**** SOURCE DATA ****

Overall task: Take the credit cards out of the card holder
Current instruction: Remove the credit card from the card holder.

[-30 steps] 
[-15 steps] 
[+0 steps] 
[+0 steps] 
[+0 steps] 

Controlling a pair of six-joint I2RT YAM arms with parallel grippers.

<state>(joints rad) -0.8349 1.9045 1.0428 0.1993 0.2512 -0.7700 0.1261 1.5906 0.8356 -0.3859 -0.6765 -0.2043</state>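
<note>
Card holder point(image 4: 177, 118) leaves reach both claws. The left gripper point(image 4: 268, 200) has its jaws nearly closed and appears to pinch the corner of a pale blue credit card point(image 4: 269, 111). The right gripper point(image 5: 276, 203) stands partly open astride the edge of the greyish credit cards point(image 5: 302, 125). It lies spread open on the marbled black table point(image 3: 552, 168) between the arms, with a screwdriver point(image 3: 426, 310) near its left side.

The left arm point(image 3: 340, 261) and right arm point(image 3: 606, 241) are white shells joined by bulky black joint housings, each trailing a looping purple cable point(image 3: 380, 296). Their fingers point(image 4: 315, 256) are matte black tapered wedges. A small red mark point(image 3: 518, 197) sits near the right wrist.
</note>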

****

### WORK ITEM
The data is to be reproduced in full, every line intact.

### WRITTEN ANSWER
Overall task: Take the credit cards out of the card holder
Current instruction: Remove the credit card from the card holder.

[-30 steps] 
[-15 steps] 
[+0 steps] 
[+0 steps] 
[+0 steps] 

Controlling a pair of six-joint I2RT YAM arms with parallel grippers.

<state>(joints rad) -0.8349 1.9045 1.0428 0.1993 0.2512 -0.7700 0.1261 1.5906 0.8356 -0.3859 -0.6765 -0.2043</state>
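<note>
Card holder point(image 4: 177, 118) leaves reach both claws. The left gripper point(image 4: 268, 200) has its jaws nearly closed and appears to pinch the corner of a pale blue credit card point(image 4: 269, 111). The right gripper point(image 5: 276, 203) stands partly open astride the edge of the greyish credit cards point(image 5: 302, 125). It lies spread open on the marbled black table point(image 3: 552, 168) between the arms, with a screwdriver point(image 3: 426, 310) near its left side.

The left arm point(image 3: 340, 261) and right arm point(image 3: 606, 241) are white shells joined by bulky black joint housings, each trailing a looping purple cable point(image 3: 380, 296). Their fingers point(image 4: 315, 256) are matte black tapered wedges. A small red mark point(image 3: 518, 197) sits near the right wrist.
</note>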

The response to the exercise is complete.